Vazgeçmeyin, sakinliğinizi koruyun, duygularınızı yönetin
İyimser olmanın rezilyansın önemli bir parçası olduğuna dikkat çeken Belkıs Kazmirci, kişinin dayanıklı-esnek olabilmesi için taşıması gereken özellikleri ise; “vazgeçmemek”, “esneklik”, “sakinliği korumak” ve “çeviklik” olarak sıraladı. Kazmirci, rezilyans özelliklerinin “yaklaşım”, “farkındalık” ve “enerji yönetimi” ile geliştirebileceğini de sözlerine ekledi. Victor Frankl’ın bu noktada bir sözü çok anlamlı: “İnsanın elinden her şey alınabilir, bir şey dışında: insan özgürlüklerinin sonuncusu olan herhangi bir koşulda tavrını belirleme ve kendi yolunu seçme özgürlüğü.” Bu yaklaşımla ilgili. Belkıs Kazmirci Rezilyansın özüne ilişkin katılımcılarla özet olarak şu başlıkları paylaştı: “Gerçeği kabullenin, dikkat, zaman ve enerjinizi seçerek yönlendirin. Anlamlı bir amacınız olsun. Sorumluluk alın ve eyleme geçin. Farkındalık ve zihin yönetimine yatırım yapın. İyi yaşam alışkanlıkları geliştirin. Deneyimlerden öğrenin.”

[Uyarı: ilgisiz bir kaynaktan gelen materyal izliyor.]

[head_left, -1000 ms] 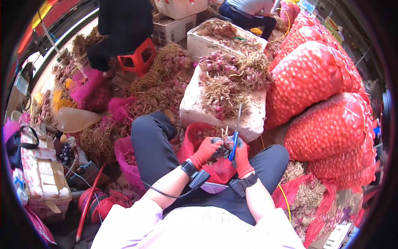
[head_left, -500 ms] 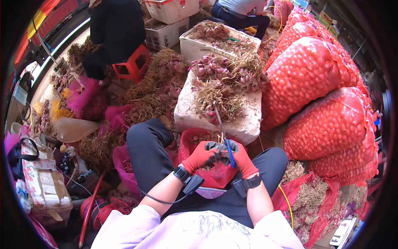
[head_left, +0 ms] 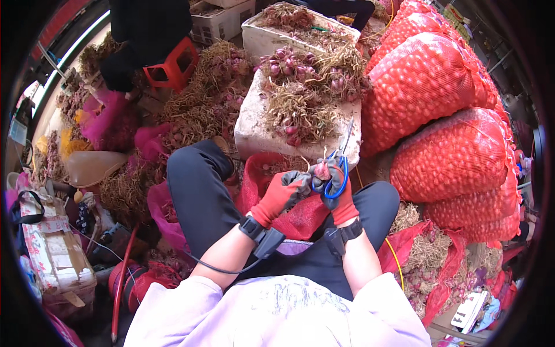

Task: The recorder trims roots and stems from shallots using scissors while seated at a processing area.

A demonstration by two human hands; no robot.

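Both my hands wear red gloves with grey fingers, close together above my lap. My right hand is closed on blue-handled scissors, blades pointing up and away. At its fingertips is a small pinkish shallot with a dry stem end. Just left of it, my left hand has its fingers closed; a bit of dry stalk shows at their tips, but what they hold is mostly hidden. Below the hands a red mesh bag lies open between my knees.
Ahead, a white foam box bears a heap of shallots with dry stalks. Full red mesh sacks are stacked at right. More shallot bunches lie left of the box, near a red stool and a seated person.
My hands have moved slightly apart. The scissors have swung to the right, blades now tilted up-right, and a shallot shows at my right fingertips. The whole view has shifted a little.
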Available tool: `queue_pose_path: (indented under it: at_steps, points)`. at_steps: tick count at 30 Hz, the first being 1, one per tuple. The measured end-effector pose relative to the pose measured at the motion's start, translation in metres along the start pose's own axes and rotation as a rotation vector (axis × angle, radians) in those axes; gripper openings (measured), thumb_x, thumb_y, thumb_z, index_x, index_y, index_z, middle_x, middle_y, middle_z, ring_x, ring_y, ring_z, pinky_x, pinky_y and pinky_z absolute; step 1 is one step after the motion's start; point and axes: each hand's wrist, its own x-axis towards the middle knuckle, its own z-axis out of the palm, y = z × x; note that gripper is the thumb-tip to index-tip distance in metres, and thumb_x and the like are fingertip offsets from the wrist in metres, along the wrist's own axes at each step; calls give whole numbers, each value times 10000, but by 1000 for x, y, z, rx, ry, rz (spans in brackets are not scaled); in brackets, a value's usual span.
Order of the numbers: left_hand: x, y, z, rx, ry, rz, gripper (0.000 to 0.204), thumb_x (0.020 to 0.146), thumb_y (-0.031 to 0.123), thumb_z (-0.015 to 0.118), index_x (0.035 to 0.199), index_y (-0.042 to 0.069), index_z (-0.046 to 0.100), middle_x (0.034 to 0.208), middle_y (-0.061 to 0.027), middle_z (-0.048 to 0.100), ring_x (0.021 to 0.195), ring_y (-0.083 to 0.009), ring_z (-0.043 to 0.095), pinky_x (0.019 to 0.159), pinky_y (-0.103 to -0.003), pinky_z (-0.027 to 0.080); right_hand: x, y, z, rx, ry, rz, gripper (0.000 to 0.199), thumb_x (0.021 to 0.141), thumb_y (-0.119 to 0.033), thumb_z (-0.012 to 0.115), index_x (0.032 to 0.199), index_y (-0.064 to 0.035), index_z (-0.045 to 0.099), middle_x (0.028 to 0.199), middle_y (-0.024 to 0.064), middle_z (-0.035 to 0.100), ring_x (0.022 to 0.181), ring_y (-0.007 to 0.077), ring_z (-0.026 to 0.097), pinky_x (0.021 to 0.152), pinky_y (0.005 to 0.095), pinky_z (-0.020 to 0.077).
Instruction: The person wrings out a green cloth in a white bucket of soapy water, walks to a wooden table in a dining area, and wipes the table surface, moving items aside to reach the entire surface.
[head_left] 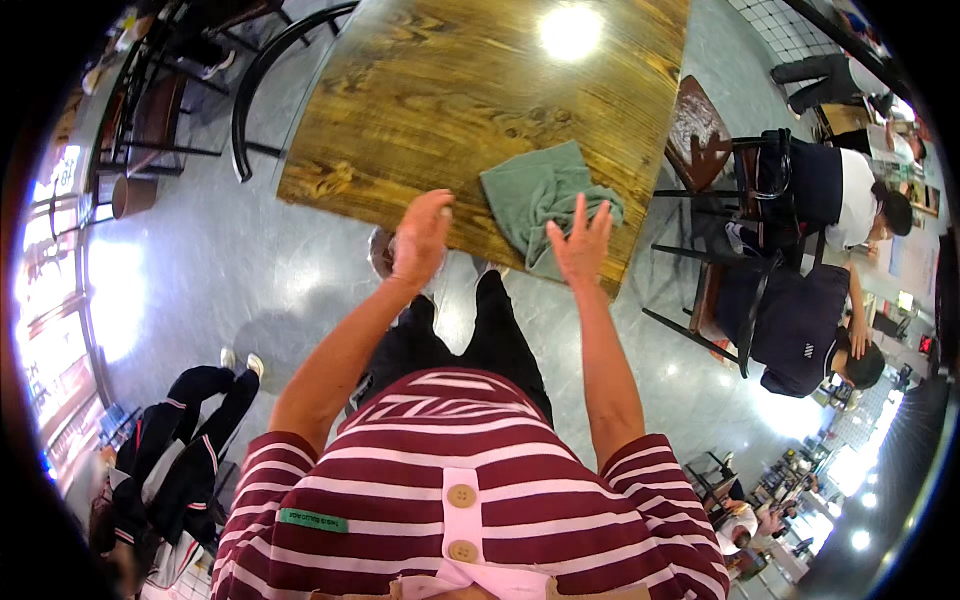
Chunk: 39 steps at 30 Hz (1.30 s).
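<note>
Striped shirt (455, 500), right hand (580, 245) spread over green cloth (535, 195), left hand (420, 240) open beside it, wooden table (430, 90)

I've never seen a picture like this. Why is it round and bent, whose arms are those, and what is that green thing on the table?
The picture comes from a wide fisheye camera worn on a person's head, looking down, so straight edges curve near the rim. The two bare arms rising from the bottom belong to that person, in a red and white striped shirt. The left hand is open at the near edge of a wooden table and holds nothing. The right hand is open too, fingers spread, at a crumpled green cloth lying on the table's near corner. Whether it touches the cloth is hard to tell. Other people sit at the sides.
</note>
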Motion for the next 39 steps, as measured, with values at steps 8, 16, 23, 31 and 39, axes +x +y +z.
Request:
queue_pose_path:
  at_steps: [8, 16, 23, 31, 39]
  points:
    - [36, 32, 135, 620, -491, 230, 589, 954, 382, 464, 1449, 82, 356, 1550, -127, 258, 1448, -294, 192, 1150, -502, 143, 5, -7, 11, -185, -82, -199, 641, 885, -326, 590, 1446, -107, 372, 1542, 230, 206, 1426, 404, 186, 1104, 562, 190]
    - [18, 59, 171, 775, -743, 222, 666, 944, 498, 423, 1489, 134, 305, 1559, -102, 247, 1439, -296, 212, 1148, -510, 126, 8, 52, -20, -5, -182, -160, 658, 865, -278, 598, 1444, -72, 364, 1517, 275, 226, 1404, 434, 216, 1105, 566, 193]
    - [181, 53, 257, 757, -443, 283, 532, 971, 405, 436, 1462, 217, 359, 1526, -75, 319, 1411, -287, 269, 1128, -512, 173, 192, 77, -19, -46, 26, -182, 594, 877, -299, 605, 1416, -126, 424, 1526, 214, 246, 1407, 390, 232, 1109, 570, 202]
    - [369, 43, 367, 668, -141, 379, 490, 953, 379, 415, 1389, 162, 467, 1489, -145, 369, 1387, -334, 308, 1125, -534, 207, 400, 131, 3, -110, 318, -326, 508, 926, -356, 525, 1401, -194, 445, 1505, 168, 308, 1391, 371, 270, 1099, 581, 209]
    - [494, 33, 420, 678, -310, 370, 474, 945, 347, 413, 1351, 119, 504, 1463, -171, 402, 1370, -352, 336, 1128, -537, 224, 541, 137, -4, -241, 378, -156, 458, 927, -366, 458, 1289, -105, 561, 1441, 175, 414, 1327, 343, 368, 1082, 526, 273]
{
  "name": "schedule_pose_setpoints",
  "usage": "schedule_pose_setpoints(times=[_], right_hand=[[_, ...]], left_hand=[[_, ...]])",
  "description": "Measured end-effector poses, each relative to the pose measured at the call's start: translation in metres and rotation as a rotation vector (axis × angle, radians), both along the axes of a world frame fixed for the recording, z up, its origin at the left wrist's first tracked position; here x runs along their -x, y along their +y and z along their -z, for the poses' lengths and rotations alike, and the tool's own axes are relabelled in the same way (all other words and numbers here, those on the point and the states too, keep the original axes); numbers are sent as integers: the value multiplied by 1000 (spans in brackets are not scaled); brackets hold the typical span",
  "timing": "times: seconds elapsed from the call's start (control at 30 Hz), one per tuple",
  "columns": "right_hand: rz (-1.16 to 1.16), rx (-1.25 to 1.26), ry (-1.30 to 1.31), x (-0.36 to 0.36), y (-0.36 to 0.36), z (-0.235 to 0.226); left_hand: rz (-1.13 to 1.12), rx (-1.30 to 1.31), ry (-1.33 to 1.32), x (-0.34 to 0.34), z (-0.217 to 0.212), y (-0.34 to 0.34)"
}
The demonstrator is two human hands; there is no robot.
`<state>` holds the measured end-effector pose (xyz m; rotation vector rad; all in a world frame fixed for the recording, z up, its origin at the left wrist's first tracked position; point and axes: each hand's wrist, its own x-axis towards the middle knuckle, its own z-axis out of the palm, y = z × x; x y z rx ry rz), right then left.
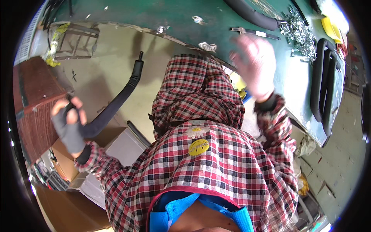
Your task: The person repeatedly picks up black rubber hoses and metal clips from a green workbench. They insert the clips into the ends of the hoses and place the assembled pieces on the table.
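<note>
My left hand [69,127], in a grey glove with bare fingertips, is closed around one end of a bent black foam-covered tube [118,101]. The tube's far end rises over the floor and shows a narrow dark tip. Over the front edge of the green table [166,17] is my right hand [257,65], in a pale pinkish glove. Motion smears its fingers, so their grip cannot be made out. Just beyond it lies a slim dark metal bar [270,36] with a white patch.
Shiny small metal parts [299,36] are heaped on the table's right. Bent black foam tubes lie at the far edge [255,17] and the right end [322,85]. A yellow container [331,29] stands behind. Open cardboard boxes [69,210] and a brown wooden cabinet [38,89] are at left.
</note>
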<state>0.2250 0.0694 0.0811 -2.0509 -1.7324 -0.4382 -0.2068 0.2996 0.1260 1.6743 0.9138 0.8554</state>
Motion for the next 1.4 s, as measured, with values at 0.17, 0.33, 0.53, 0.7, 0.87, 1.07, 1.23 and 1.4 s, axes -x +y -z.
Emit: schedule_pose_setpoints(times=[0.17,0.33,0.53,0.7,0.87,1.07,1.23,1.4], right_hand=[[-340,301,1507,87,22,105],[-980,163,2476,102,41,120],[-647,121,2392,121,40,104],[-494,-54,1718,129,46,84],[-541,288,1097,48,-20,-4],[705,-273,362,-74,-110,-38],[904,-118,267,-107,-110,-8],[802,-271,542,-78,-97,7]], left_hand=[[325,280,-826,139,8,49],[-25,557,-817,72,104,54],[99,180,57,-127,135,17],[568,276,212,-219,70,-63],[463,82,338,-218,59,-76],[485,-20,304,-203,43,-80],[443,51,344,-207,36,-77],[422,-118,334,-207,47,-71]])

En güçlü rezilyans özellikler: Çözüm odaklılık ve sorumluluk alma
Etkinlikte uygulamalar da yaptıran Kazmirci, katılımcılara kendi deneyimleri üzerinden en güçlü rezilyans özelliklerini sordu. 9 seçenekten oluşan ankette katılımcıların yüzde 15’i çözüm odaklı, yüzde 15’i sorumluluk alan, yüzde 12’si güçlü ilişkiler ve empati kuran, yüzde 12’si sakin ve soğukkanlı, yüzde 12’si meraklı ve yeniliklere açık, yüzde 11’i dayanıklı ve güçlü, yüzde 9’u inatçı ve pes etmeyen, yüzde 8’i esnek ve çabuk uyumlanan, yüzde 6’sı ise gerçekçi ve iyimser başlıkları en güçlü rezilyans özellikleri olarak seçti.